My sister's husband, David, is on staff with Young Life. He's been with them since he graduated from college. The Greenville (SC) News ran a great story on David and YL in their weekend edition. They also ran a cute picture of him in front of the YL office. Unfortunately, they didn't run a picture of the whole family. Seeing those adorable children would, I'm sure, cause donations to skyrocket! (Of course, my sister's cute, too, but we're twins and to say she's adorable would have sounded self-serving...)

Director Bokowy: Young Life is 'seed-planting' ministry
By Abe Hardesty

David Bokowy was a teenager when he got involved in Young Life ministries. His life hasn't been quite the same since.
His dream today, nearly 20 years later, is that more teenagers will benefit from the same experience.

"As an adolescent, you have the capacity to make decisions that affect you for a lifetime. "A person of that age is more open to new ideas and to the truth than at any other age in life," Bokowy says. "I feel called to be part of that critical time in a kid's life."

That explains why Bokowy joined the Young Life staff 15 years ago, shortly after earning a business degree at Furman University. And it explains why, at age 37, he continues to serve as Greenville area director.

"If we can have a positive influence on teens, an influence that might direct them to Jesus Christ, then we should do that," says Bokowy, who calls his work "a seed-planting ministry."

"The fruit of Young Life isn't seen for years," Bokowy says. "That's a challenge, because in the business world, we all want to see results now."

Bokowy, a father of two, began working in Young Life as a volunteer during his college days at Furman. After college, he joined the staff -- serving eight years in North Carolina and five in Columbia before returning to Greenville as area director in 2005. Office administrator Holly Chadowski, another Furman graduate, is the only other full-time staff member of an organization that sponsors clubs in eight Greenville County high schools and one middle school.

Bokowy became a Christian in the summer prior to his senior year of high school. When he joined Young Life that fall, he says the group "helped my faith grow and take off."

His role today is to cultivate volunteers who lead the individual clubs and to help the organization raise operating funds -- which it does primarily through an annual banquet.
The 2007 banquet, scheduled Tuesday evening at Christ Church Episcopal School, features music from the engaging voice of Georgia native Allen Levi -- a former trial attorney who walked away from that profession to focus on a songwriting and singing career.

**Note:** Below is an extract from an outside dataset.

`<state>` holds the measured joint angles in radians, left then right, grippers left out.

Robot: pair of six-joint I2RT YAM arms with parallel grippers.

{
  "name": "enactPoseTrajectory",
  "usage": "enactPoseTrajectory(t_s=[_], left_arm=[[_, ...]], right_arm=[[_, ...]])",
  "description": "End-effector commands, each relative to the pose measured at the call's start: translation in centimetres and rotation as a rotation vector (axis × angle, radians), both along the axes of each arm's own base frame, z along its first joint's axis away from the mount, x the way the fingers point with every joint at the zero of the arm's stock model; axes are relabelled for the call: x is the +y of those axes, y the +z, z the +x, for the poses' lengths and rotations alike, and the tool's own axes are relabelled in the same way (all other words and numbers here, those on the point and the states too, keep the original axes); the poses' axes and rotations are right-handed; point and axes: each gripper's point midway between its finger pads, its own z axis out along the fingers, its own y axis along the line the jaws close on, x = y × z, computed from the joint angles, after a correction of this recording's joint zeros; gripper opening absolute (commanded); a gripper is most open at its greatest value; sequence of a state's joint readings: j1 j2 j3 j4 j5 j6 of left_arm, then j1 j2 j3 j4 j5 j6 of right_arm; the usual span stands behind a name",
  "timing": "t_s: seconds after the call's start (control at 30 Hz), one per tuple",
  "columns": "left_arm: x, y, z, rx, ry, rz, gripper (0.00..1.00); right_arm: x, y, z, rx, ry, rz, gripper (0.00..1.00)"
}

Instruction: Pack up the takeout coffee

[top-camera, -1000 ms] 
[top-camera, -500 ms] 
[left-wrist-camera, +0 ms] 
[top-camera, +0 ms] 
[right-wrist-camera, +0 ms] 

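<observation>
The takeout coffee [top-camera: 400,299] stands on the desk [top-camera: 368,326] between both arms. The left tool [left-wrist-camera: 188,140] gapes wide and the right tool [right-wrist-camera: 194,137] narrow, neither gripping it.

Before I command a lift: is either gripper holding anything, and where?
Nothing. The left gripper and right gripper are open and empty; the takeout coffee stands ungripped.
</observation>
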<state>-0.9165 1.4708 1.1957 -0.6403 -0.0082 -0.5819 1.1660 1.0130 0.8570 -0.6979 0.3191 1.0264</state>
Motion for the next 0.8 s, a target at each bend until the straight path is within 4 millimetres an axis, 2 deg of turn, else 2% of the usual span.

The banquet, scheduled for 6:30 p.m. at the All Saints Center on the CCES campus, is the only Young Life fundraiser of the year. In recent years, the banquet has raised more than half of the Greenville area chapter's $267,000 annual budget.

The event has lured about 600 in each of the past three years. The appearance of the inspirational Levi, whose work was recently featured in Southern Living magazine, has Bokowy hoping for at least that many next week.

"The banquet is a fundraising tool for us, but it also gives us exposure. It enables more people to be informed, to see what we do, and better understand what we do," Bokowy says. "Hopefully, they'll support what we do."

The support helps the organization fund weekend and weeklong camps -- one in North Carolina and another in Colorado -- that have provided ideal settings for spiritual decisions.
"At the camps, we try to give the kids a picture of abundant life. Often, they say it's the best week of their lives, or the best weekend of their lives," says Bokowy.

Campers are charged a tuition; the support generated at the banquet provides scholarships. "We don't want to turn kids away. We do everything we can to provide scholarships, and the banquet helps us do that."